The spy superb is supposed to be the perfect physical specimen. His IQ is off the carts. He is the master of disguise.

He’s also dead.

It’s a unique way to start a spy series, but that is what readers come to expect from storytelling auteur Matt Kindt. While Kindt may not tell the story you’re expecting, it’s a great one, nonetheless.

We learn early on that the original spy superb, a brainchild of US and French intelligence agencies during World War II, died in a freak accident. To keep the bad guys on their toes, the agencies continued the legend by drafting regular people into their service for generations – without the new spies ever realizing they were part of the action.

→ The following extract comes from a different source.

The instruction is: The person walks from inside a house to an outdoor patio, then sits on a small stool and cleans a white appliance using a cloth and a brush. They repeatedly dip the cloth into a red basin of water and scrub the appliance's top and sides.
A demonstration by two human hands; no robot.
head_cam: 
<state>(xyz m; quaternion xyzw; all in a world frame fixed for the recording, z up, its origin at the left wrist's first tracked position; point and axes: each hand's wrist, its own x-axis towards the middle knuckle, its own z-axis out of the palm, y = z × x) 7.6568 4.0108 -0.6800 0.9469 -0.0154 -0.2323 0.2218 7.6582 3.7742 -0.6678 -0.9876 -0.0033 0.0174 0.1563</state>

Somehow the current version was killed before he could pick up data with the names of all part and potential spies superb. Strapped for time and short on resources, the agency drafts a new spy, Jay Bartholomew III. He’s a loser. Big time. Bartholomew is overweight, has glasses and walks around with a book of famous quotes and a journal to capture realistic dialogue.

He spends most of his waking hours obsessed with his 1000-page epic sci-fi novel, of which he’s only completed the first chapter. “But it’s the most important chapter,” he assures his one and only friend.

James Bond he is not.

Kindt, who also is responsible for the artwork, crafts a great setup to the series. It’s a clever mix of high-stakes espionage and real-life mundanity, with character who are equally over the top and yet oddly familiar. His artwork is vintage Kindt as well, which works well for this story.

Special recognition goes to Sharlene Kindt, whose colors perfectly complement her husband’s linework. Early in the book, she colors only a single object or person or feature per frame, which instantly draws the eyes exactly where they are supposed to go.

The one downside to the issue is the price. While oversized, it’s still coming in at nearly $8. It’s a steep price to pay, but at least it’s a fun story.

Spy Superb #1 will be available for purchase on January 11, 2023.